Przy czym uwzględnione musiałyby być elementy wskazujące na kontrolę i kierownictwo w związku z wykonywaniem pracy w rozumieniu art. 5 ust. 2 lit. a) projektowanej dyrektywy, czyli: 

  • rzeczywiste określanie lub ustalanie górnych limitów poziomu wynagrodzenia lub wydawanie okresowych poleceń zapłaty wynagrodzenia;
  • rzeczywiste określanie lub kontrola warunków pracy, w tym ograniczanie harmonogramu i czasu pracy lub egzekwowanie wykonywania pracy, w tym za pomocą kar lub zachęt, ograniczanie dostępu do pracy lub wykorzystywanie systemów oceny jako narzędzia kontroli i podstawy nakładania kar oraz do przydzielania zadań;
  • skuteczne uniemożliwianie osobie wykonującej pracę za pośrednictwem platform internetowych nawiązywania kontaktów biznesowych z potencjalnymi klientami, w tym przez kontrolowanie lub ograniczanie komunikacji między osobą wykonującą pracę za pośrednictwem platform internetowych a odbiorcą towarów lub usług w trakcie wykonywania pracy lub po jej wykonaniu;
  • śledzenie lub nadzorowanie osoby wykonującej pracę za pośrednictwem platform internetowych w trakcie pracy,
  • zobowiązanie osoby wykonującej pracę za pośrednictwem platform internetowych do przestrzegania szczególnych zasad dotyczących wyglądu, postępowania wobec usługobiorcy lub wykonania pracy;
  • skuteczne ograniczanie korzystania z usług podwykonawców lub zastępców w celu wykonania pracy;
  • skuteczne ograniczanie możliwości wykonywania przez osobę wykonującą pracę za pośrednictwem platform internetowych pracy na rzecz osób trzecich, w tym innych konkurentów cyfrowych platform pracy;
  • ograniczanie swobody osoby wykonującej pracę za pośrednictwem platform internetowych w zakresie wyboru ochrony socjalnej, ubezpieczenia wypadkowego, systemu emerytalnego lub innych form ubezpieczenia, w tym przez negatywne konsekwencje.

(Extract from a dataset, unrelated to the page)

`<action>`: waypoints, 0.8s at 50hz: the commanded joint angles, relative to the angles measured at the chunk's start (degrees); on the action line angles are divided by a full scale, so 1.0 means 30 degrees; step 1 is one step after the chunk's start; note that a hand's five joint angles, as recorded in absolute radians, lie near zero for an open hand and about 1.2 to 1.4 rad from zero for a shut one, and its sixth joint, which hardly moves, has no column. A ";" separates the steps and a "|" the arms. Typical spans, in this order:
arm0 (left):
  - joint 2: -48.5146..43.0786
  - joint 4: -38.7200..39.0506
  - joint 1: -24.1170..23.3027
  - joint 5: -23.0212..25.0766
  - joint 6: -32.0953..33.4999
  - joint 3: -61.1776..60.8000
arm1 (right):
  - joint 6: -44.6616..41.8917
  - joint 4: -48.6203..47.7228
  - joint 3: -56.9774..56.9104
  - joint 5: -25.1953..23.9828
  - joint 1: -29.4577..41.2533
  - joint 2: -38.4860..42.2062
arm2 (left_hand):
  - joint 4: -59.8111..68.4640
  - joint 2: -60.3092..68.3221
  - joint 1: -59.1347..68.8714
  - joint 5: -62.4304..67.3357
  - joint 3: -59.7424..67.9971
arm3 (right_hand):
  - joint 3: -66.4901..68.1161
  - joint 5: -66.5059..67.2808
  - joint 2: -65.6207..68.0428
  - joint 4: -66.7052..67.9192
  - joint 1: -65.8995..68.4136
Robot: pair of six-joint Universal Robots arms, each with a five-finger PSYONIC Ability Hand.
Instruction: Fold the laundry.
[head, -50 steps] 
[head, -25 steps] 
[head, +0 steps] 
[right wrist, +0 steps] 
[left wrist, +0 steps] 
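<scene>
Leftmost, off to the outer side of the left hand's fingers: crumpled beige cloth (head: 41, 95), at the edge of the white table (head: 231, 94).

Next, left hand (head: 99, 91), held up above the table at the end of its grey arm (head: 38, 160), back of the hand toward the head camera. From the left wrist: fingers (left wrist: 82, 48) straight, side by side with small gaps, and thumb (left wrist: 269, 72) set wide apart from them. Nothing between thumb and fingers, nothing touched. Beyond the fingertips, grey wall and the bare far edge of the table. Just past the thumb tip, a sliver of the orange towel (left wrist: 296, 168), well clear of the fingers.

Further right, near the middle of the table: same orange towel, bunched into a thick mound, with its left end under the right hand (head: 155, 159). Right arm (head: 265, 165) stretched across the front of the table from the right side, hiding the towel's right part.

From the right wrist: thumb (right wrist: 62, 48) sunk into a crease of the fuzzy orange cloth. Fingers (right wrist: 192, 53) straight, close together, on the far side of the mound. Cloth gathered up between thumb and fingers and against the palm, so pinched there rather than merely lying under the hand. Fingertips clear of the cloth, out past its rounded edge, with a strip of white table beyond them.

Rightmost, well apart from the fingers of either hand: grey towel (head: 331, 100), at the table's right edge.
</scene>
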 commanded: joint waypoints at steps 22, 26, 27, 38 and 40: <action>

- Krytycznie oceniamy tę propozycję. PE oferuje możliwość obalenia domniemania przez platformę lub pracownika, jednak poprzez odwrócenie kryteriów określonych w utrwalonym orzecznictwie TSUE i ich wzmocnienie. W praktyce takie obalenie będzie prawie niemożliwe – wskazuje Robert Lisicki.

 

Sprawdź również książkę: Meritum Prawo pracy 2023 ebook >>


To będzie rewolucja na polskim rynku pracy?

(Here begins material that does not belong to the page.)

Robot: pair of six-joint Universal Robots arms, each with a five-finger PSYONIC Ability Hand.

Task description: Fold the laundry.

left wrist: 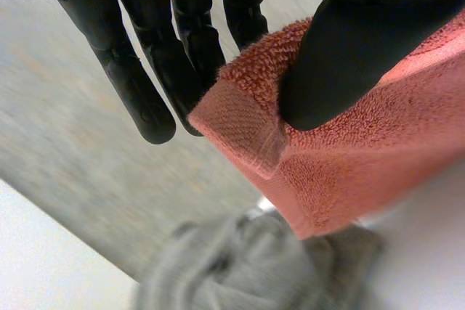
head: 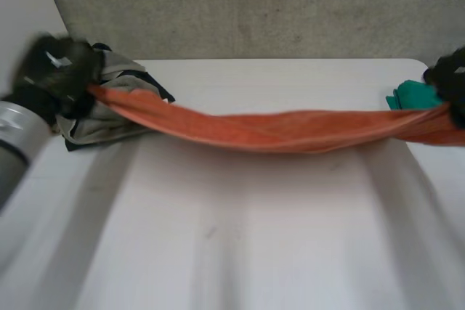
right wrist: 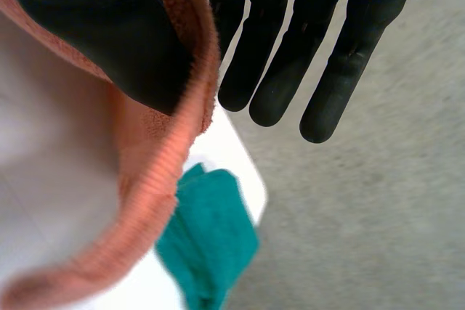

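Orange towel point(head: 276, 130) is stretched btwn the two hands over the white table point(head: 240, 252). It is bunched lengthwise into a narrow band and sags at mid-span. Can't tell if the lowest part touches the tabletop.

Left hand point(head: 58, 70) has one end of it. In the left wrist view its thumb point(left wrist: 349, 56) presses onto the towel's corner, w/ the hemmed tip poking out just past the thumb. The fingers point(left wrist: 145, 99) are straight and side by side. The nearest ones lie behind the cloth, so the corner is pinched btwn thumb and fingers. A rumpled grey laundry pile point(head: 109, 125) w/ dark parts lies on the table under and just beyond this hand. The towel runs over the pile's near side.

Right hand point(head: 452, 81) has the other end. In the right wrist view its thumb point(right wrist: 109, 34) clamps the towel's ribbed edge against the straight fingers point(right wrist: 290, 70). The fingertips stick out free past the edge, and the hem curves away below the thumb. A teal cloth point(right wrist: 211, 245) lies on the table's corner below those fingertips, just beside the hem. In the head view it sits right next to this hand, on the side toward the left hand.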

Dr Iwona Jaroszewska-Ignatowska, radca prawny, partner w kancelarii Raczkowski uważa, że treść definicji zawartych w dyrektywie będzie miała istotne znaczenie dla praktyki i rynku pracy. - Pamiętajmy, że według danych prezentowanych przez Komisję Europejską, platformy cyfrowe korzystają przede wszystkim z pracy samozatrudnionych - mówi. A dyrektywa przewiduje domniemanie prawne istnienia stosunku pracy pomiędzy cyfrową platformą pracy a osobą, która wykonuje pracę za pośrednictwem tej platformy. Do ustalenia stosunku pracy dojdzie, jeżeli platforma cyfrowa sprawuje kontrolę i kieruje pracą danej osoby. Dyrektywa wskazuje, że wystarczy, iż spełnione będą przynajmniej trzy kryteria spośród tych w niej wymienionych. Należą do nich kwestie związane ze sposobem organizacji pracy, w tym wymogów dotyczących wyglądu, bazy klientów, a także ustalania górnych limitów wynagrodzeń. Kwestia definicji zawartych w dyrektywie jest zatem bardzo istotna. Z tego powodu – jak podkreśla dr Iwona Jaroszewska-Ignatowska - nie może być żadnych wątpliwości, które podmioty będą traktowane jako cyfrowe platformy pracy.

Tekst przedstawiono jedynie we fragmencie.